According to the report Muchechetere, who was made the substantive CEO in May 2009, has to date been paid over $2 million. He earns $27,000 a month and gets an additional $3,000 as an entertainment allowance, $2,500 to pay his domestic workers, a $3,500 housing allowance and a general allowance of $3,000.
Muchechetere also has unlimited access to fuel every month, business class air tickets for him and his family to international destination of his choice, three regional air tickets and unlimited local tickets every year.

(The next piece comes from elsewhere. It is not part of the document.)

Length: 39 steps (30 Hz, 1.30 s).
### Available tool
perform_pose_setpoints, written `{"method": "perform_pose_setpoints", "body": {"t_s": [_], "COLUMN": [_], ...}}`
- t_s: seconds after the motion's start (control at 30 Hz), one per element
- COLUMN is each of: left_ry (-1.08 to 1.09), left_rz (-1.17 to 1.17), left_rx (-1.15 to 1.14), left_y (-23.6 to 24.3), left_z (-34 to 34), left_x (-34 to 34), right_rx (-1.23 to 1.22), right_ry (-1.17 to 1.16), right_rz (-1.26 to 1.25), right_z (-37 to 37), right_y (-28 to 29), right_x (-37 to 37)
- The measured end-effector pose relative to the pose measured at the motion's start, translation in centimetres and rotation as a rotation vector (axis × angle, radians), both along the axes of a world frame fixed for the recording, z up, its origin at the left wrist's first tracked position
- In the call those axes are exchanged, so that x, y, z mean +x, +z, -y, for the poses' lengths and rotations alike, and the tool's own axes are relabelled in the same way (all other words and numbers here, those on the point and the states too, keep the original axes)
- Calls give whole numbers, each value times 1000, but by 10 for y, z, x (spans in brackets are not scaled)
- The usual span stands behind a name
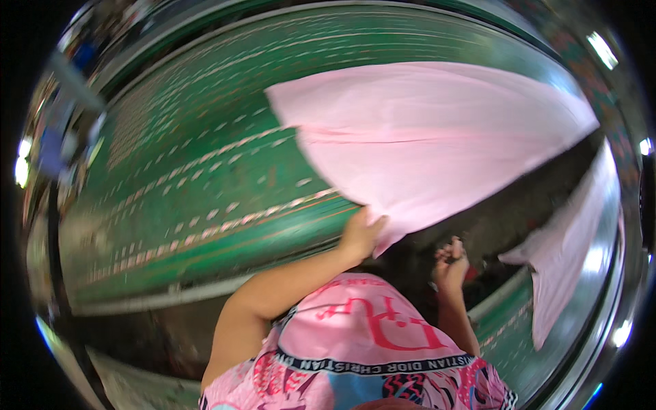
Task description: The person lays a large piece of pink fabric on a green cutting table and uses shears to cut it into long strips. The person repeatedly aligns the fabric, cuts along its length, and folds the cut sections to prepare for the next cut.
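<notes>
A large piece of pale pink fabric lies across the green table ahead of me, with a crease running through its middle. My left hand is closed on the fabric's near corner, where it hangs at the table's front edge. My right hand is held apart from the cloth, over the dark gap to the right. Its fingers are curled around something small and dark that blur keeps me from making out.
The long green table carries rows of pale dashed marks. Behind my right hand, a second pink fabric piece drapes over another green table. A dark aisle lies between them. A grey post and blurred clutter stand at far left.
</notes>
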<state>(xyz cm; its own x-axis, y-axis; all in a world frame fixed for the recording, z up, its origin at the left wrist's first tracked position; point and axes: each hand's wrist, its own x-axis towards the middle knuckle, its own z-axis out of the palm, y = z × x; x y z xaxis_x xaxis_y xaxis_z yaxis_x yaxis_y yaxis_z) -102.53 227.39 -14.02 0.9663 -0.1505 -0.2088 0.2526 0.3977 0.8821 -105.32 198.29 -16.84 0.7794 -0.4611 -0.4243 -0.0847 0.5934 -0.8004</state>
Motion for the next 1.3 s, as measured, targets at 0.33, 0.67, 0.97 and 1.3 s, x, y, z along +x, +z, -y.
{"method": "perform_pose_setpoints", "body": {"t_s": [0.33, 0.67, 0.97, 1.3], "left_ry": [-247, -464, -604, -696], "left_rz": [-526, 140, 48, -185], "left_rx": [-186, -512, -441, 184], "left_y": [57, 169, 152, -26], "left_z": [-22, -19, -50, -49], "left_x": [-17, 2, -81, -86], "right_rx": [190, 129, -47, -127], "right_ry": [98, 128, -49, -214], "right_rz": [32, 254, 811, 129], "right_z": [-43, -96, -139, -184], "right_y": [-46, 32, 144, -25], "right_x": [-47, -74, -57, -158]}}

These details come a month after information minister Jonathan Moyo sent Muchechetere on paid leave and warned that he had information that will shock the nation about the rot at the national broadcaster. Mandiwanzira is quoted expressing his ‘shock’ at the revelations. He added that ZBC was paying for Muchechetere’s mortgage and for the construction of an entertainment center at his house. He also added that the government would ensure that ZBC workers are paid before Christmas.
But analysts were quick to warn that Muchechetere’s case was just the tip of an iceberg and that he was being singled out as a tactic to divert the public’s attention from the broader rot in government.
Law lecturer and advisor to former PM Morgan Tsvangirai, Alex Magaisa, said the problem at the ZBC was that of ‘systematic failure in public and semi public institutions’.
Magaisa said an opportunity for deeper reflection could be missed if a focus was placed only on Muchechetere. He added that a deeper probe would reveal the problem was broader and that Muchechetere was ‘merely a pauper’. Speaking to SW Radio Africa Tuesday Magaisa questioned the impression that what the Herald termed a ‘feast’ at the ZBC could have gone on without the full knowledge of the board and the government.
Political analyst Itai Dzamara said it was hypocrisy on behalf of the government to appear to want to care about the workers when government officials are publicly showing off excessive individual wealth.
Only last Friday, ZANU PF hosted its own fundraising dinner where a table was going for $25,000, an amount which can pay the salaries of 40 journalists. Former central bank governor Gideon Gono last weekend gave his daughter a mansion as a wedding present.